If `x^(2)+y^(2)=a^(2) and (x^(2))/(16)+(y^(2))/(9)=1` intersect at 4 points P, Q, R and S which form a square, then the area (in sq. units) of the square is

To solve the problem, we need to find the area of the square formed by the intersection points of the given circle and ellipse. Let's break down the solution step by step. ### Step 1: Identify the equations We have two equations: 1. Circle: \( x^2 + y^2 = a^2 \) 2. Ellipse: \( \frac{x^2}{16} + \frac{y^2}{9} = 1 \) ### Step 2: Parameterize the points on the circle The points on the circle can be parameterized as: \[ (x, y) = (a \cos \theta, a \sin \theta) \] ### Step 3: Substitute the parameterization into the ellipse equation Substituting \( x = a \cos \theta \) and \( y = a \sin \theta \) into the ellipse equation: \[ \frac{(a \cos \theta)^2}{16} + \frac{(a \sin \theta)^2}{9} = 1 \] This simplifies to: \[ \frac{a^2 \cos^2 \theta}{16} + \frac{a^2 \sin^2 \theta}{9} = 1 \] ### Step 4: Factor out \( a^2 \) Factoring out \( a^2 \): \[ a^2 \left( \frac{\cos^2 \theta}{16} + \frac{\sin^2 \theta}{9} \right) = 1 \] Thus, \[ a^2 = \frac{1}{\frac{\cos^2 \theta}{16} + \frac{\sin^2 \theta}{9}} \] ### Step 5: Find a common denominator The common denominator for the fractions is \( 144 \): \[ \frac{9 \cos^2 \theta + 16 \sin^2 \theta}{144} \] So, \[ a^2 = \frac{144}{9 \cos^2 \theta + 16 \sin^2 \theta} \] ### Step 6: Set up the equation for \( a \) Now we need to find the maximum value of \( a^2 \).
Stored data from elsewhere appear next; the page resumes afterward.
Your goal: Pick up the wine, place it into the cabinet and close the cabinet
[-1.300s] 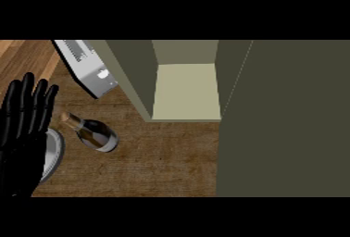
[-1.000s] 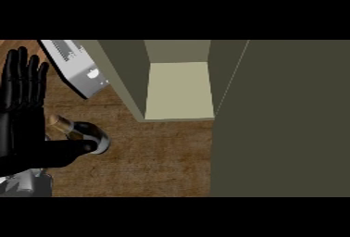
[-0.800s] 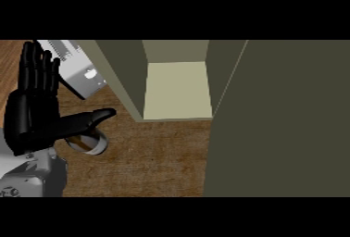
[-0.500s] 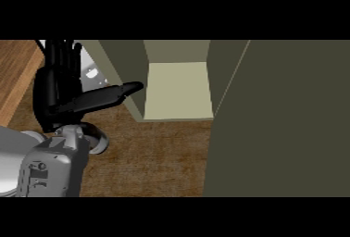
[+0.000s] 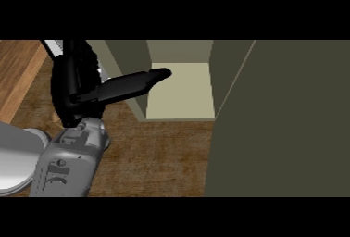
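My left hand (image 5: 77, 88) rises at the view's left on its grey forearm (image 5: 71, 162). Its fingers are straight and point away from me, and its thumb (image 5: 133, 83) sticks out to the right, across the cabinet's left wall. The hand is open and holds nothing that I can see. The wine bottle does not show; the forearm covers the spot on the counter where it stood. The cabinet (image 5: 179, 90) stands open with a pale, bare shelf floor. Its dark olive door (image 5: 280, 120) fills the right side of the view. My right hand is out of view.
A grey plate (image 5: 15, 159) lies at the lower left, partly under the forearm. A white appliance's edge (image 5: 51, 46) peeks out behind the fingers at the top left. Brown wooden counter (image 5: 164, 157) shows in front of the cabinet.
My left arm has moved up and to the right over the bottle, which is now hidden. The thumb has swung from beside the bottle to in front of the cabinet's left wall.
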You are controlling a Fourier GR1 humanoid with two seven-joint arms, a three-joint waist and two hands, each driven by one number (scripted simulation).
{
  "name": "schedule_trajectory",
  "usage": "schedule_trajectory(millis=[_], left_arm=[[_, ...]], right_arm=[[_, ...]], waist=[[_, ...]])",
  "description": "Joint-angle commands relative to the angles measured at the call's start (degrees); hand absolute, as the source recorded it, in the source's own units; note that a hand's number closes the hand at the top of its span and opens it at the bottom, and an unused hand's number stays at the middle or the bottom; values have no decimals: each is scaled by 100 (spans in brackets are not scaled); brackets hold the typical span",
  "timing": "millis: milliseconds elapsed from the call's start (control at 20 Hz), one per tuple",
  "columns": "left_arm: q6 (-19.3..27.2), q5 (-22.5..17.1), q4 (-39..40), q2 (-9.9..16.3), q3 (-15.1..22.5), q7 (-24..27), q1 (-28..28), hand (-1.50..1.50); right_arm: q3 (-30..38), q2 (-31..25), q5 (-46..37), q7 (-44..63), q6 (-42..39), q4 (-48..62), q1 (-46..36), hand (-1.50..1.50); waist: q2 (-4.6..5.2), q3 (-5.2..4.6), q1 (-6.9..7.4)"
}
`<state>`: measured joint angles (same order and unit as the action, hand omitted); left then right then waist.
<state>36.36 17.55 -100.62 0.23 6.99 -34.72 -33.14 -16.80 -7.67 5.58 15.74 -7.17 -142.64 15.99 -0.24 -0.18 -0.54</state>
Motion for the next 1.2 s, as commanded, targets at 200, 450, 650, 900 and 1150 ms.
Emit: schedule_trajectory(millis=[200,450,650,900,1150], left_arm=[[583,526,175,-21,536,-920,-750,-150],[613,831,-130,-20,512,-1161,-636,-150],[733,1367,-141,-19,624,-1592,-847,-150],[430,1528,-477,56,296,-1718,-674,-150],[486,2080,-578,-20,472,-2338,-693,-150]], right_arm=[[-314,65,-106,797,350,-1049,-22,-150],[-375,-47,-11,1007,403,-1344,121,-150],[-428,-16,-120,1245,587,-1255,-153,-150],[-169,-279,160,1019,383,-1407,147,-150],[-348,-171,-28,1563,717,-1545,-304,-150]], waist=[[0,18,-37],[-13,18,-39],[-17,18,-18],[-13,22,-20],[-16,17,0]])
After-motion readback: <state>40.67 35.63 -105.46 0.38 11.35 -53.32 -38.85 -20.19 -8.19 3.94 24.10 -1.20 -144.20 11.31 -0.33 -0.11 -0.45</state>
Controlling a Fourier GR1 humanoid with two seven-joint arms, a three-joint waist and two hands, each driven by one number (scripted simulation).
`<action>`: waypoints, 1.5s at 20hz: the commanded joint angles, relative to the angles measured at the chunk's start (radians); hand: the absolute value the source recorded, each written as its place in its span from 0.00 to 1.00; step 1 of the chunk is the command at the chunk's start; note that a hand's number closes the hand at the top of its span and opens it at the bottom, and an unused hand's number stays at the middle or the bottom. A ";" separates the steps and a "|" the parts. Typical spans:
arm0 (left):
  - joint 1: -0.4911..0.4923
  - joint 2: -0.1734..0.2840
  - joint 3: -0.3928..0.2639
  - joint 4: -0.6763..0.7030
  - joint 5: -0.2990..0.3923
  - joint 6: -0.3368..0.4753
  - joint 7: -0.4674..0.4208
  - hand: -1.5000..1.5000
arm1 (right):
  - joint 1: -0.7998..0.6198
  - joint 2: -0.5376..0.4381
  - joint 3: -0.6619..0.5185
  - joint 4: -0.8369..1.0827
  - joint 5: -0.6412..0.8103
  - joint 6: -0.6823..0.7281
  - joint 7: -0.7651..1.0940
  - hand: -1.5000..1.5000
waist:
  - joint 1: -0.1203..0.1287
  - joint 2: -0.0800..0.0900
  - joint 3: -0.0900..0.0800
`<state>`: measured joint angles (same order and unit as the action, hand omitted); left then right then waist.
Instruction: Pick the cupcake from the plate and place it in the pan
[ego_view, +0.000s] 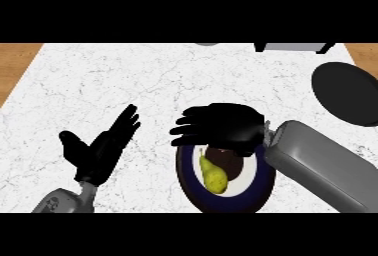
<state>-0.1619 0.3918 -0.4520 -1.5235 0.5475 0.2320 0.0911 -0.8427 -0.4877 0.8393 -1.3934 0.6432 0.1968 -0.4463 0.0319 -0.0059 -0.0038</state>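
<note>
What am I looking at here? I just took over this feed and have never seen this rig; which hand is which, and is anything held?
This is one view from the robot's head, looking steeply down at a white marbled counter. The left hand rests open at the left. The right hand hovers curled over a dark plate, hiding whatever is beneath, so I cannot tell if the cupcake is gripped. A yellow pear lies on the plate. The black pan sits at the far right.
</note>
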 joint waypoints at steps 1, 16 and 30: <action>0.012 0.012 0.027 0.012 0.011 -0.007 -0.006 0.50 | -0.069 -0.023 0.147 -0.040 0.243 0.048 0.167 0.00 | -0.029 -0.013 -0.001; 0.031 -0.005 0.064 0.013 -0.009 -0.051 0.007 0.50 | 0.075 0.224 0.382 -0.120 0.569 0.575 0.661 0.00 | -0.031 0.004 0.004; 0.080 -0.024 0.131 -0.017 -0.048 -0.130 0.027 0.50 | 0.129 0.110 0.304 -0.066 0.831 0.362 0.579 0.00 | -0.028 0.005 0.004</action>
<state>-0.1090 0.3487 -0.3437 -1.5220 0.4928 0.1480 0.1140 -0.7017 -0.3371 1.1818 -1.4497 1.4181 0.5828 0.1536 0.0036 -0.0008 0.0000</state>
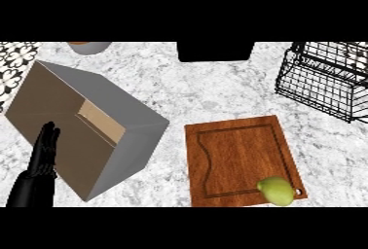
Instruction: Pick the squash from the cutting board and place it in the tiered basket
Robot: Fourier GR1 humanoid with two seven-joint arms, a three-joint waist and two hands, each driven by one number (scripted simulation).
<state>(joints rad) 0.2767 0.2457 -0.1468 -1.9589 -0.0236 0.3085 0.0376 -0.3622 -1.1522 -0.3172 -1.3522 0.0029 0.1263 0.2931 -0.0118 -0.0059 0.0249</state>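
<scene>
The left hand (pixel 45 146) shows at the lower left of the head view, its fingers straight and together, pointing up, holding nothing — a resting, released hand seen edge-on in front of the open box. Its dark forearm runs down to the view's lower edge. The right hand shows nowhere in the view.

The squash (pixel 276 190), a small yellow-green rounded thing, lies on the near right corner of the cutting board (pixel 230 155), slightly overhanging the board's right edge. The board is reddish-brown wood with a groove running round inside its rim, and it lies on the counter (pixel 215 87) toward the near edge, right of the middle.

The tiered basket (pixel 323 78) — black wire — stands at the counter's far right corner, well apart from the squash; no contents can be seen through its mesh. A large grey box (pixel 122 141) with a brown inside lies on its side along the counter's left part, its opening turned toward the left, with only a lighter brown inner panel showing inside it. At the far edge stand a black block (pixel 215 51) and, toward the far left, a grey round pot (pixel 90 47), cut off by the view.
</scene>
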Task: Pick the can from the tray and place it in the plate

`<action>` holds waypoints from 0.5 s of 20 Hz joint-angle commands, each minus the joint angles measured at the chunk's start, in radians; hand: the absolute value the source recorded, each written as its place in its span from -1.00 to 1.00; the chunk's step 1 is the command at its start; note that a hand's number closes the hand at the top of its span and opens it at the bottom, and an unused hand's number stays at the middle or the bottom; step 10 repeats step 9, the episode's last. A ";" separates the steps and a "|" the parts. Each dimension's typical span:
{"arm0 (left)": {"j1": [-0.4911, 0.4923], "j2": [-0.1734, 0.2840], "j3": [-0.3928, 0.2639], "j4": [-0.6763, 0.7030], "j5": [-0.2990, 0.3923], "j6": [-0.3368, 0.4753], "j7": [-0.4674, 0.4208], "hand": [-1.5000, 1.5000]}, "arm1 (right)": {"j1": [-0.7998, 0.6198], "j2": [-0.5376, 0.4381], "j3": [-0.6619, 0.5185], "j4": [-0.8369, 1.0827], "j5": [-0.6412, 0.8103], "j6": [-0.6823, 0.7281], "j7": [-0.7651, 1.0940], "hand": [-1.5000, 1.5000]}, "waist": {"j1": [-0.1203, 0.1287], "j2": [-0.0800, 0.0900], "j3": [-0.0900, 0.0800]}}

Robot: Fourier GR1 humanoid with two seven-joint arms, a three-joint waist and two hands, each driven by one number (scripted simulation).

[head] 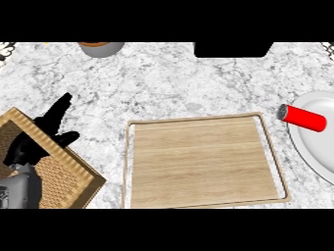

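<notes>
Left hand (39,135) open, fingers up — can (304,117) lying on plate (328,142)

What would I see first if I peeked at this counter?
Probably the bright red can, lying on its side across the left rim of the white plate at the right. Next comes the big wooden tray in the middle, with nothing on it. At the left, the robot's black left hand hangs open over a woven basket.

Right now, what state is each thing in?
Red cylindrical can: lying on its side across the plate's left rim.
White round plate: bearing the can.
Wooden tray: nothing on it.
Left hand: open, over the woven basket.
</notes>
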 commanded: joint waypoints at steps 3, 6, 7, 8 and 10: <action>0.031 -0.013 -0.017 0.000 -0.004 0.192 -0.057 0.00 | 0.009 -0.064 -0.008 0.088 0.025 0.018 -0.058 -1.00 | 0.002 -0.001 0.000; -0.033 -0.013 0.020 0.017 -0.002 0.180 -0.018 0.00 | 0.001 -0.097 0.003 0.207 0.072 0.010 -0.126 -1.00 | 0.008 0.003 0.002; 0.000 -0.013 -0.036 0.014 0.012 0.234 -0.028 0.00 | 0.044 -0.089 0.002 0.161 0.068 0.021 -0.121 -1.00 | -0.003 0.000 0.000; -0.022 -0.013 -0.054 0.048 -0.007 0.256 -0.042 0.00 | -0.029 -0.125 0.018 0.204 0.081 0.004 -0.086 -1.00 | 0.004 0.003 0.000; -0.024 -0.013 0.023 -0.003 -0.004 0.179 -0.012 0.00 | 0.027 -0.093 0.013 0.226 0.095 0.001 -0.170 -1.00 | 0.007 0.001 0.002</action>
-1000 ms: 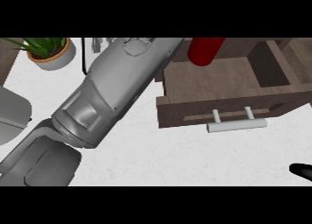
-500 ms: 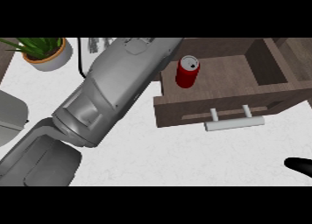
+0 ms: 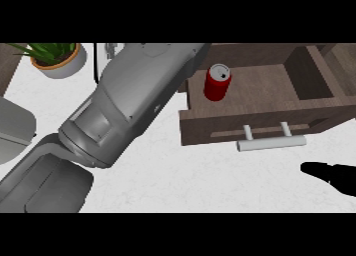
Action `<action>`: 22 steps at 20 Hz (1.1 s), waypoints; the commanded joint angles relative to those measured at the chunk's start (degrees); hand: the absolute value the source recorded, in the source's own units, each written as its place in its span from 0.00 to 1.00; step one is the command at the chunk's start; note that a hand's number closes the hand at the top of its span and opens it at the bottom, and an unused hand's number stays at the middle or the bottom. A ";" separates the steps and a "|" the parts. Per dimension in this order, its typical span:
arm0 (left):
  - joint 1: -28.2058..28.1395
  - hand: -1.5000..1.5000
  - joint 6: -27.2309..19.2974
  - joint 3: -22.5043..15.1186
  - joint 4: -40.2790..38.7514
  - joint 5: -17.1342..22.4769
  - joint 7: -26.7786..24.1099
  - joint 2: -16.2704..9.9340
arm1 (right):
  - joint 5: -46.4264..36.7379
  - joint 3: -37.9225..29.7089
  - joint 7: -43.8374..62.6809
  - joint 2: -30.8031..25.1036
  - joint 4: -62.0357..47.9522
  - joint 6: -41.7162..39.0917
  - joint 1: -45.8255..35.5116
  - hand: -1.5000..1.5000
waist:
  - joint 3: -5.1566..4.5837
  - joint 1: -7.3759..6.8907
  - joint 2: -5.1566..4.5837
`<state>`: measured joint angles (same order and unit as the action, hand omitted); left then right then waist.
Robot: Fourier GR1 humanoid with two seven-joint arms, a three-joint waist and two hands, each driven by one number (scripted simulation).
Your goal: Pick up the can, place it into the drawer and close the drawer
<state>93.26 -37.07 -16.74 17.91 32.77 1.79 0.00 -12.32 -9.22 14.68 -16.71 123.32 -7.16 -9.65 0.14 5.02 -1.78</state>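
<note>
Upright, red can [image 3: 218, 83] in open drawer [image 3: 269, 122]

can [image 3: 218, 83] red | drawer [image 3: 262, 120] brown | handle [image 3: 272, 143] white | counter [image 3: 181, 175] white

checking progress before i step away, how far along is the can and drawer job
Done: the red can stands upright inside the open drawer, with no hand on it. In hand: nothing visibly held; the right hand shows low at the right, below the white drawer handle. Left: pushing the drawer shut.
</note>
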 commanded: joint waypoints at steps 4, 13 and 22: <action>-0.66 0.00 -0.51 -0.31 1.32 2.73 -2.01 0.00 | -16.09 7.94 -5.33 -1.81 -11.28 2.72 -5.52 0.00 | -0.03 -2.46 0.24; 3.14 0.00 0.17 -0.78 -1.79 1.03 0.25 0.00 | -30.84 16.74 -8.77 -0.67 -25.71 7.77 -10.44 0.00 | -0.06 -4.26 0.93; 0.35 0.00 1.67 1.32 -0.44 0.55 -0.98 -2.29 | -40.82 18.20 -15.18 4.07 -51.00 19.88 -20.40 0.00 | -0.07 -6.02 1.16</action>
<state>93.69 -34.69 -15.84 16.81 33.87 -0.04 -1.55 -49.57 8.14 1.72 -15.43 81.73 7.52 -26.76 0.07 -0.26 -0.93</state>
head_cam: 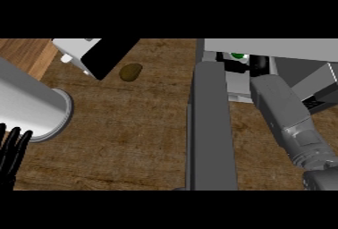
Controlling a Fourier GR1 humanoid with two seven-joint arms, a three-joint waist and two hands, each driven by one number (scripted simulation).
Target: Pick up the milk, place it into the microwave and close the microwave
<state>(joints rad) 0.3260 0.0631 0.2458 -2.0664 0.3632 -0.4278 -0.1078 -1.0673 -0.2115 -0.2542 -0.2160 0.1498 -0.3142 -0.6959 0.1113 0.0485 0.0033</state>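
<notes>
The milk (238, 55) sat at the upper right of the frame, mostly hidden inside the microwave (277, 47), only a green cap showing. The right hand (259, 63) reached in beside it; whether it gripped could not be told. The microwave door (213, 125) stood open mid-frame, so closing probably remained. The left hand (12, 147) rested at the lower left, fingers straight. A potato (131, 72) lay on open counter (125, 147).

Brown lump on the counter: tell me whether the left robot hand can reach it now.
Probably yes. The left robot hand rests open at the lower left edge; only its own forearm and bare counter show between it and the brown lump. The microwave door stands to the lump's right.
</notes>
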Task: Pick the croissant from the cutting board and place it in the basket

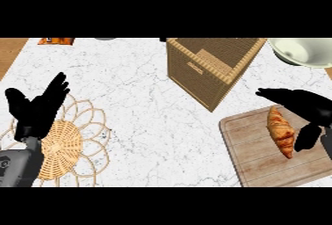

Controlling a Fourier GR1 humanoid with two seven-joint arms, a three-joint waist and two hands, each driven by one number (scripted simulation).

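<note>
We see a white marble counter (142,118) filling most of the view. Next biggest: tall woven basket (211,70) at top centre-right, open mouth up, standing well apart from both hands. Then the wooden cutting board (272,162) at lower right, w/ grooves across it. At lower left lies a round wicker placemat (71,149) w/ looped edge, partly under the left arm.

Left hand (35,110) shows at the view's left, above the mat, fingers straight & spread, pointing up, holding nothing; it's resting. Right hand (301,107) is at the right edge over the board's top end; fingers reach left past the croissant's tip, thumb hangs down beside the croissant's right side. We see the fingers apart, not closed on it; whether they touch it we can't tell.

Croissant (282,132) lies on the board, long axis approx. up-down, near the board's upper right.

Smaller bits: a pale bowl (301,50) at top right corner, an orange packet (55,41) at top left edge.
</note>
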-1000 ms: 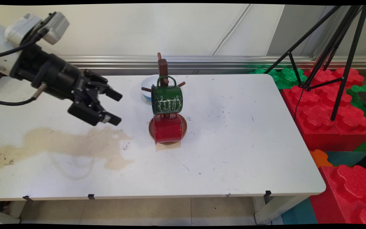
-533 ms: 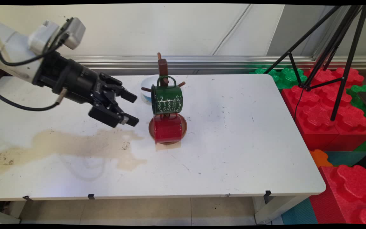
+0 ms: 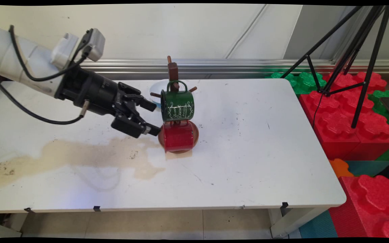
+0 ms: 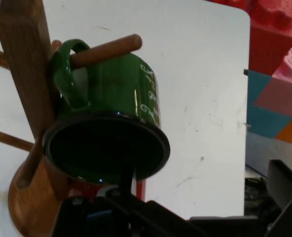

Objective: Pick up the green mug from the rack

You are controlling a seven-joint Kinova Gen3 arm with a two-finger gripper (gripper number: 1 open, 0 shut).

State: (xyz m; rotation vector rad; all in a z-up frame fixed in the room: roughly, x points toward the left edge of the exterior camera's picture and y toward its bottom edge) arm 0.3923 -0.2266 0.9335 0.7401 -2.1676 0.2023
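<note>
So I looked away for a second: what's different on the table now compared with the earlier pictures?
The gripper, open throughout, moved right across the table toward the wooden mug stand and now sits right beside the green mug and red mug. It has taken hold of nothing. Both mugs, the stand and the brown stain stayed put.

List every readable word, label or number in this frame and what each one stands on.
Green mug, hung on the wooden mug tree: white cursive lettering with scrollwork. The largest word may read "Dessert", but I cannot be sure; the smaller lines are too small to read.
Gripper, black body: a small pale marking, too small to read.
Red mug, white table, red blocks: no text visible.
</note>
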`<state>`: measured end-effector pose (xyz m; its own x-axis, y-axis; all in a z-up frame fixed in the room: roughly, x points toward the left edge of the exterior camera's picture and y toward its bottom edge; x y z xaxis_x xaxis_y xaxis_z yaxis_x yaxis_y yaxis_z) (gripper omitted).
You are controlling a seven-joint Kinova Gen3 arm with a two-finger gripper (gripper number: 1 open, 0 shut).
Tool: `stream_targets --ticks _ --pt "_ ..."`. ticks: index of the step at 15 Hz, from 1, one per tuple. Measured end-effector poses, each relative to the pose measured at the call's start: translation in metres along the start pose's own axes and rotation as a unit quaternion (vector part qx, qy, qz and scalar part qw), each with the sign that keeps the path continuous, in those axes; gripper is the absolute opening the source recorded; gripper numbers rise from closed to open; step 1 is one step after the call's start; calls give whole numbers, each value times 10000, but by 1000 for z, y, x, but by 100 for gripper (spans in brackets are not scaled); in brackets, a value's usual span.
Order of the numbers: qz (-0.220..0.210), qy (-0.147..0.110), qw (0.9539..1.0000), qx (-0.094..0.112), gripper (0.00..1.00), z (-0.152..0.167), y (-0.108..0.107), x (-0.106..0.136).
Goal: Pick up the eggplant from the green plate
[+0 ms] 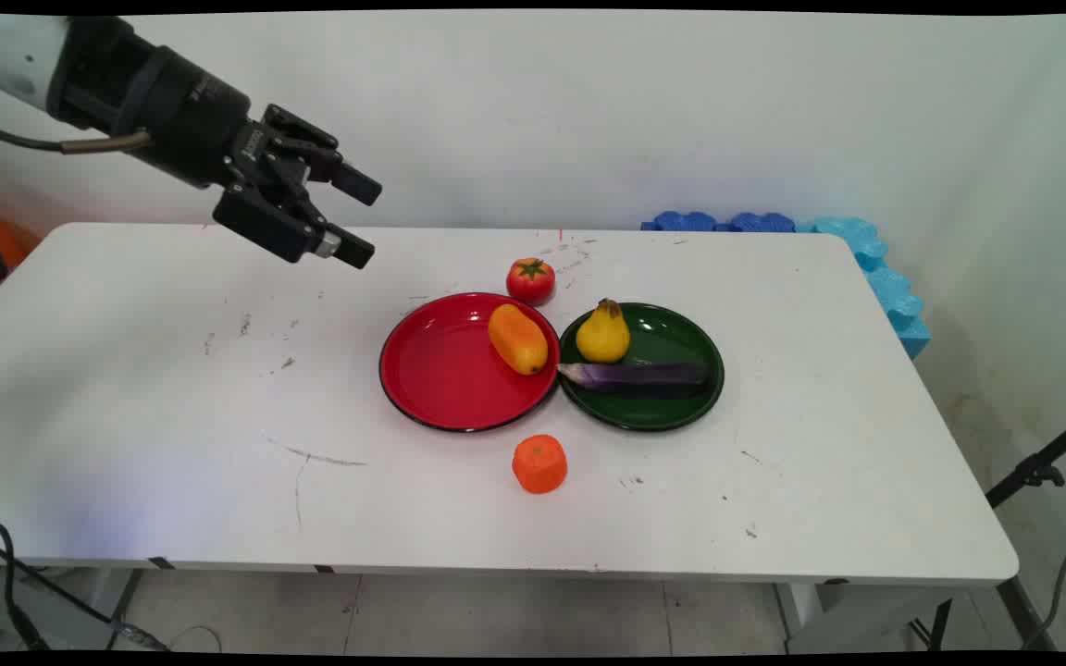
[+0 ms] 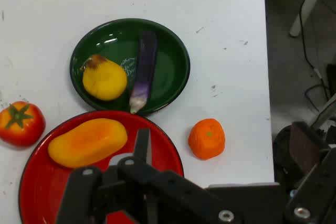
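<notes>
Hovering high at upper left, end effector [image 1: 362, 217] wide open and empty — well apart from the fruit.

Hand view: linkage covers the near part of the red plate [image 2: 37, 182], its left side cut off by the frame edge. Red plate holds an orange-yellow mango [image 1: 517, 339], long axis running diagonally. Green plate [image 1: 681, 407], touching it on the right, holds a yellow pear [image 1: 602, 333], upright, and a purple eggplant [image 1: 637, 374] lying left-right, pale end toward the red plate. Tomato [image 1: 530, 280] behind the plates, orange [image 1: 539, 463] in front — both on the white surface [image 1: 172, 388].
</notes>
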<state>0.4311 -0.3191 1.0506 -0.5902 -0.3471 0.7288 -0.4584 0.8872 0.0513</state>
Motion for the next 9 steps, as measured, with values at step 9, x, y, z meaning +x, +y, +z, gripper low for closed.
stream_targets --ticks 9 --pt "-82 -345 9993 151 100 48 -12 41"
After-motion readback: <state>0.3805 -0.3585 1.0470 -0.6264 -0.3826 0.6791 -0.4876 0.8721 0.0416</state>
To do this, we can analyze the expression \( 9 \cos^2 \theta + 16 \sin^2 \theta \). ### Step 7: Use the method of Lagrange multipliers or analyze critical points To find the minimum of \( 9 \cos^2 \theta + 16 \sin^2 \theta \), we can differentiate or use trigonometric identities. The minimum occurs when: \[ \sin^2 \theta = \frac{9}{25} \quad \text{and} \quad \cos^2 \theta = \frac{16}{25} \] Thus: \[ 9 \cdot \frac{16}{25} + 16 \cdot \frac{9}{25} = \frac{144}{25} \] ### Step 8: Calculate \( a^2 \) Substituting back: \[ a^2 = \frac{144}{\frac{144}{25}} = 25 \] So, \( a = 5 \). ### Step 9: Find the side length of the square The side length of the square formed by points P, Q, R, and S can be found by considering the distance from the center of the square to any vertex: \[ \text{Side length} = 2 \cdot a \cdot \sin(45^\circ) = 2 \cdot 5 \cdot \frac{1}{\sqrt{2}} = \frac{10}{\sqrt{2}} = 5\sqrt{2} \] ### Step 10: Calculate the area of the square The area \( A \) of the square is given by: \[ A = (\text{side length})^2 = (5\sqrt{2})^2 = 25 \cdot 2 = 50 \] ### Final Answer The area of the square formed by points P, Q, R, and S is \( \boxed{50} \) square units.